> BRIEF
If a line of the listing contains the string "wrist", return that line.

> DATASET SECTION
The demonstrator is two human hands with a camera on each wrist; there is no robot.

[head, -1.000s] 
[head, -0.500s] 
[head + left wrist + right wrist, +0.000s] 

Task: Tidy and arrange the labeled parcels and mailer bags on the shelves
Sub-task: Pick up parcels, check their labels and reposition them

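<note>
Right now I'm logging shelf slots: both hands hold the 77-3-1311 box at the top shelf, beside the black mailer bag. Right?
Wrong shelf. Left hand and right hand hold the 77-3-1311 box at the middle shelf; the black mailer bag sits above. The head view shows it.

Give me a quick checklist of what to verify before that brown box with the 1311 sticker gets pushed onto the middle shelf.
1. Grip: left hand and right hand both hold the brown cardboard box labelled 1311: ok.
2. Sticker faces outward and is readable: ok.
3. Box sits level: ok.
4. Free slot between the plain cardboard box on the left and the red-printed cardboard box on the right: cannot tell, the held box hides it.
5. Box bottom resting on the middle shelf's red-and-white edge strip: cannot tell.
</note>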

> RESULT OF THE EXERCISE
The demonstrator is two human hands with a camera on each wrist; there is no robot.
[head + left wrist + right wrist, +0.000s] 

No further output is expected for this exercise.